Van DeCree

Profile
- Position: Defensive end

Personal information
- Listed height: 6 ft 1 in (1.85 m)
- Listed weight: 215 lb (98 kg)

Career information
- College: Ohio State University

Career history
- 1975: Birmingham Vulcans

Awards and highlights
- 2× First-team All-American (1973, 1974); 2× First-team All-Big Ten (1973, 1974); Ohio State Football All-Century Team; Ohio State Football Hall of Fame;

= Van DeCree =

American football player

Van Ness DeCree, from Warren, Ohio, is a former football defensive end who was a two-time All-American (1973, 1974) at Ohio State University. DeCree is a member of the Ohio State Football Hall of Fame (Class of 1990) He was also a three-year starter and a three-time All-Big 10 selection at defensive end, having been voted all-conference as a sophomore, junior, and senior. He was also voted to the Ohio State Football All-Century Team in 1999.

DeCree was part of a 1973 Buckeyes team that was considered among the best in school history. The defense had solid players from the line— tackle Pete Cusick, to the linebackers— Rick Middleton and Randy Gradishar, to the secondary— Neal Colzie, Steve Luke, and Tim Fox. This unit led by All-Big 10 selection DeCree, shut out four opponents in 1973, including three in a row.

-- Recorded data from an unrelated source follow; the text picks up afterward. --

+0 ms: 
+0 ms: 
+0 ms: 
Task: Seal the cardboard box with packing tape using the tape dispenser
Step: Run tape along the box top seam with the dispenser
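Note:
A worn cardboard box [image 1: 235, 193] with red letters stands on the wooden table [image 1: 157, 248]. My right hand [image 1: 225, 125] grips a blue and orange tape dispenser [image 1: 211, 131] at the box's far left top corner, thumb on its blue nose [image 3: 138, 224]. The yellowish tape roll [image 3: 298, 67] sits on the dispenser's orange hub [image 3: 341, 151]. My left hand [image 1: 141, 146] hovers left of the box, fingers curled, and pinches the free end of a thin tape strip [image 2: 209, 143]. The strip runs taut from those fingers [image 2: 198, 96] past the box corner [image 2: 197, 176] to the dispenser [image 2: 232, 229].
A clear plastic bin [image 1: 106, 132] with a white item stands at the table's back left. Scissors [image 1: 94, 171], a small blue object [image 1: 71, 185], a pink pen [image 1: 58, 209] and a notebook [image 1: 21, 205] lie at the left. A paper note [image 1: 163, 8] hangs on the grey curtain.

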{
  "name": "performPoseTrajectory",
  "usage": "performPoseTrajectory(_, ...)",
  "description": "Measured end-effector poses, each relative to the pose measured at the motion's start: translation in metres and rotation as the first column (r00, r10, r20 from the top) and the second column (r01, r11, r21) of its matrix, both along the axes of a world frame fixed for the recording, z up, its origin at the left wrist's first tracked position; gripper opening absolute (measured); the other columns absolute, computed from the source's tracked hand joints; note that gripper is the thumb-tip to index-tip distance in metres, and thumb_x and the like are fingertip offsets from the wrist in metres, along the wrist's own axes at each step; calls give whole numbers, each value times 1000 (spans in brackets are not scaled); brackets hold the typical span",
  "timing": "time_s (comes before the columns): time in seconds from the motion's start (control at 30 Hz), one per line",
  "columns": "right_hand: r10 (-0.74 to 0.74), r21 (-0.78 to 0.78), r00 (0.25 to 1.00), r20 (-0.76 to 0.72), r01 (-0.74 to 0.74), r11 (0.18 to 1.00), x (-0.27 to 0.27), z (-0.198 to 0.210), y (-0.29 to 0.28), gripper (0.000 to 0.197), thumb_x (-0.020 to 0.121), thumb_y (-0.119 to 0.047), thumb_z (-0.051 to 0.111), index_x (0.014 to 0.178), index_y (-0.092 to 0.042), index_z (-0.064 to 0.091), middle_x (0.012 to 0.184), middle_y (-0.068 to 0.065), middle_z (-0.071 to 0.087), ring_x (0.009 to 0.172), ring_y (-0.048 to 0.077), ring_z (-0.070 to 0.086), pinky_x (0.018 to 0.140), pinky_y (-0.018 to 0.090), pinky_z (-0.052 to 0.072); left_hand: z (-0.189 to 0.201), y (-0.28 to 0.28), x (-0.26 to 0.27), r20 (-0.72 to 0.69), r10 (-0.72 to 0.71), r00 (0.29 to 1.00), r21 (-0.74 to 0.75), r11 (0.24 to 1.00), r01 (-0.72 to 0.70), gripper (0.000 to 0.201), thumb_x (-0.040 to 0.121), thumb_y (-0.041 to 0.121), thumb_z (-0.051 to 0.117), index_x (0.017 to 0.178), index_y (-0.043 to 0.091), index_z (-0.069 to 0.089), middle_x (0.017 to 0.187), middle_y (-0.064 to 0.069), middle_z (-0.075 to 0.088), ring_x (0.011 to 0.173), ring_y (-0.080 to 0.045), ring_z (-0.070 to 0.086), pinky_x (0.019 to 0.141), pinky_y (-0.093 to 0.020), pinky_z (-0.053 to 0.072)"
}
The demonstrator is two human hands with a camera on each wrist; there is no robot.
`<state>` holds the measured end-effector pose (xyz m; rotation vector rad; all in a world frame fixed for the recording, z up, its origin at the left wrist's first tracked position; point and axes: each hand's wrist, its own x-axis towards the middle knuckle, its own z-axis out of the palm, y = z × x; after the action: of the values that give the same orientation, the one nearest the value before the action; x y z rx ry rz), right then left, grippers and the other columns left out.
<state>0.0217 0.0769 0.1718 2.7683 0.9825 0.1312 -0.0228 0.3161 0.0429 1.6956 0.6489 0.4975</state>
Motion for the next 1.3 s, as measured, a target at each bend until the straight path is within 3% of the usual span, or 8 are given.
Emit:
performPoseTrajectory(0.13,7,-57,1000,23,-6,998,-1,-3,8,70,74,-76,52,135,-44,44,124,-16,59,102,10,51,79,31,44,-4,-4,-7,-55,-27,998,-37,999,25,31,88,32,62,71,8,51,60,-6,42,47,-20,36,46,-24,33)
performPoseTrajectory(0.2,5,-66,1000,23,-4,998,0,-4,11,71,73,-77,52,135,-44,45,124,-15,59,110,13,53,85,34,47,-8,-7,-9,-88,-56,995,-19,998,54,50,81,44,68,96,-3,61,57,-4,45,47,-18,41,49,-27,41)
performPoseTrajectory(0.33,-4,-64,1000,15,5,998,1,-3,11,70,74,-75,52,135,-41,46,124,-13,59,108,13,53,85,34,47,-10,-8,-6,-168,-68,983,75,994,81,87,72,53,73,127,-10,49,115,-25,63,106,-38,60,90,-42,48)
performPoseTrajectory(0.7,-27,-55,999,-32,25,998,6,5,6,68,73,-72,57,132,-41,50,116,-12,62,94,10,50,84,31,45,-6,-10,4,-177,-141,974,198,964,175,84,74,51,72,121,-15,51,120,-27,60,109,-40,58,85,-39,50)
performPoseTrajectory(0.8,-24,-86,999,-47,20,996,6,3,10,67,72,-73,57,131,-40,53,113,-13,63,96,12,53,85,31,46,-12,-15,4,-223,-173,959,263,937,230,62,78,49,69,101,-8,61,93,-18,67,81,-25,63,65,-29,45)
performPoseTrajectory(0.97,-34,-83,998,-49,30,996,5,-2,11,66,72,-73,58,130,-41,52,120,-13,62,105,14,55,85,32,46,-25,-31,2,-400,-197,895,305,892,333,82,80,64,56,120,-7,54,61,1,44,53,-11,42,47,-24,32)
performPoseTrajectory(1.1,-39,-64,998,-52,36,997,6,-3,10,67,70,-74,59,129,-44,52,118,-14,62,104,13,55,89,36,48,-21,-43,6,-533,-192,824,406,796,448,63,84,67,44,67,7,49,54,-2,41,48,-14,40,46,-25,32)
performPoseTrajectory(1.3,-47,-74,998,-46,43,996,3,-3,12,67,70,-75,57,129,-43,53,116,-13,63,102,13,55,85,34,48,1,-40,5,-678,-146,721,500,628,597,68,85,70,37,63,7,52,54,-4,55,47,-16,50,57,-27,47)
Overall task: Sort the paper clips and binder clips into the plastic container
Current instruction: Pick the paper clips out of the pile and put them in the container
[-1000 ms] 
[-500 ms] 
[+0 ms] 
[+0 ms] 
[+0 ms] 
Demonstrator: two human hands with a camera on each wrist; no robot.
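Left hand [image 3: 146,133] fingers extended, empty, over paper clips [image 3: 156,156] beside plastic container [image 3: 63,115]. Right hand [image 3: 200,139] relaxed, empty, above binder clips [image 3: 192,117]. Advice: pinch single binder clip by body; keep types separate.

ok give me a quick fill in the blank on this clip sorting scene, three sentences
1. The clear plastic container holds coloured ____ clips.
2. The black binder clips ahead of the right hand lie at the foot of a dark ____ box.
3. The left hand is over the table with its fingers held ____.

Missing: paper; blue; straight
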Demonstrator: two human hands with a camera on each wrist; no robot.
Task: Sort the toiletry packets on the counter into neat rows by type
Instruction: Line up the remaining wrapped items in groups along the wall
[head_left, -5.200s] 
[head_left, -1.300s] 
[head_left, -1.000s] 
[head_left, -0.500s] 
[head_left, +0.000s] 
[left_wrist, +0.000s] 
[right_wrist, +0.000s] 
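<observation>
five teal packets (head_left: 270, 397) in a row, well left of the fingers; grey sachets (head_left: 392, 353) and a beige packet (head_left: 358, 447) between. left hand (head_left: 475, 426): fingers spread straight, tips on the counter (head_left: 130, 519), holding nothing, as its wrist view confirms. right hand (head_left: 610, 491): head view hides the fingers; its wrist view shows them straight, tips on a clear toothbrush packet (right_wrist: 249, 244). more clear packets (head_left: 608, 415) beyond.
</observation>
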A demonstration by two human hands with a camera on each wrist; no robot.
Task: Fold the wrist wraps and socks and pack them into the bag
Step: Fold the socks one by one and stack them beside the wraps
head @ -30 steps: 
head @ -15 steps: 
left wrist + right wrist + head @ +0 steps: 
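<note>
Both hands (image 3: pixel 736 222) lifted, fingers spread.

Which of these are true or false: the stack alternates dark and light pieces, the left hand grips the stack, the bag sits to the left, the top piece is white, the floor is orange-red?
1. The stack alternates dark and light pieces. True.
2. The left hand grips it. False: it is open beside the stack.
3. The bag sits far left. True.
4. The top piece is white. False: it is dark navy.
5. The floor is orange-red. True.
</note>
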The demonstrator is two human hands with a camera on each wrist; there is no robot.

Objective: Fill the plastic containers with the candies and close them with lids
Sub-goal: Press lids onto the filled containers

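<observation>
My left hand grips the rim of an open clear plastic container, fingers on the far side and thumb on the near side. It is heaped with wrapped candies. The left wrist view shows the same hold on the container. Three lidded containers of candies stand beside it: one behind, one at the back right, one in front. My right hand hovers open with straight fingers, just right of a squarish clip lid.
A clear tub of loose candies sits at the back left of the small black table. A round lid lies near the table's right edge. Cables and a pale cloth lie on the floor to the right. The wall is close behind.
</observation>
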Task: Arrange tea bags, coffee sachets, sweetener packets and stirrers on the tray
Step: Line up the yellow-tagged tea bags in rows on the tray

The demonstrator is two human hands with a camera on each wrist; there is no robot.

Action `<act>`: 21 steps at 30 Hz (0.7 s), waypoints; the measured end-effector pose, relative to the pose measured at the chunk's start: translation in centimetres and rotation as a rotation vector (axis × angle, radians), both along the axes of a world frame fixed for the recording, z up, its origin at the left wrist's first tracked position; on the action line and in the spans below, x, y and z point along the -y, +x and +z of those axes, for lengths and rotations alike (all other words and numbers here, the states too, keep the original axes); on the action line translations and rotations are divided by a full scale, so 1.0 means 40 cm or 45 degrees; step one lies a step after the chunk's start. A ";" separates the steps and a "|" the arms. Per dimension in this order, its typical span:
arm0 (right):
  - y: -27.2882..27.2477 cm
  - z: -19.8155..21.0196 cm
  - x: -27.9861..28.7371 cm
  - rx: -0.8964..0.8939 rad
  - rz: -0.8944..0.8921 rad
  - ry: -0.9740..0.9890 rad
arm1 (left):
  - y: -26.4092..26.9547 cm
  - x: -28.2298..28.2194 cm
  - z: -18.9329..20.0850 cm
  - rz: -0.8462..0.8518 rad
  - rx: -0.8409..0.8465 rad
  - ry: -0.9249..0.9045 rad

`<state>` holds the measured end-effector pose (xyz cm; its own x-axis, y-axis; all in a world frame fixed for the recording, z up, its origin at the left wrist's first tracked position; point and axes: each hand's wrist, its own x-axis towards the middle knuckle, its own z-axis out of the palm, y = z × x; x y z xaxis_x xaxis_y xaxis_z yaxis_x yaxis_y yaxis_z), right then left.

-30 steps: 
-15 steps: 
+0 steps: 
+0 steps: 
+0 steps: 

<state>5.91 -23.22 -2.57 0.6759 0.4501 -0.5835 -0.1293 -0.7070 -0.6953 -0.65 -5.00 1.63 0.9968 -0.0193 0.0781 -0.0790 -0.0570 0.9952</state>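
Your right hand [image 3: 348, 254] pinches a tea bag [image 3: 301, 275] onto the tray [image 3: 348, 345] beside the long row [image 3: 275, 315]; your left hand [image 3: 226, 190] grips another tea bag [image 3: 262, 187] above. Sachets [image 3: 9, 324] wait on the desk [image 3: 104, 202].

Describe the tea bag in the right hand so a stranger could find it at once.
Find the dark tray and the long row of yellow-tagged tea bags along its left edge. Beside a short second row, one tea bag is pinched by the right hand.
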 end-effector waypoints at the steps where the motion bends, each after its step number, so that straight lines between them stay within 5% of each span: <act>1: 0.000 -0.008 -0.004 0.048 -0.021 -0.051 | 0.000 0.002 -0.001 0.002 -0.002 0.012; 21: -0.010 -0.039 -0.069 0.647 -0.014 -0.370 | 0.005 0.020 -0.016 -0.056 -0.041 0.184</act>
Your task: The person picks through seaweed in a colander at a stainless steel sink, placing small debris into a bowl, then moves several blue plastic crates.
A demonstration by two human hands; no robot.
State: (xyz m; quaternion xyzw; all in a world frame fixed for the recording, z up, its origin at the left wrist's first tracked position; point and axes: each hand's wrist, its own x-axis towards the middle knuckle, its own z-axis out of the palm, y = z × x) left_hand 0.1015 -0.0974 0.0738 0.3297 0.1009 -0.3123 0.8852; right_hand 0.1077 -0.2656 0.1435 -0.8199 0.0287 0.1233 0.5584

Four of DeCree's teammates (Middleton, Gradishar, Colzie, and Fox) all became first-round draft picks in the NFL, as did Archie Griffin, John Hicks, and Kurt Schumacher on offense. Punter Tom Skladany was also a high NFL draft picks. The offensive skill players included Cornelius Greene at quarterback wingback Brian Baschnagel and fullback Pete Johnson and halfback Griffin, who led the Big Ten in rushing, running behind the tackle duo of Schumacher (an All-American) and Hicks (also an All-American) and winner of the 1973 Outland Trophy and the 1973 Lombardi Trophy.

The 1973 season finished with both the Ohio State Buckeyes and Michigan Wolverines tied with perfect records and their season-ending game resulted in a tie score. DeCree's late-game tackle of Michigan Quarterback Dennis Franklin resulted in Franklin breaking his collarbone. The Big Ten Conference Athletic Directors voted on the tiebreaker situation and sent the Buckeyes to the 1974 Rose Bowl, many citing the loss of Franklin to injury as a key reason. The 9-0-1 Buckeyes, in the 1973 season Rose Bowl Game, beat Johnny McKay's 9-1-1 USC Trojans 42-21. The following year in the 1974 season Rose Bowl, USC edged the Buckeyes 18-17, which ended DeCree's college career.

DeCree played professional football for the World Football League in 1975 for the Chicago Winds. The
Chicago Winds signed Van DeCree. Winds coach Gibron planned to use DeCree at linebacker. Due to the Chicago franchise folding due to league-wide financial troubles, DeCree ended playing the rest of the season (which was ultimately suspended) with Birmingham.

DeCree still resides in Columbus, Ohio, and remains a Buckeyes follower.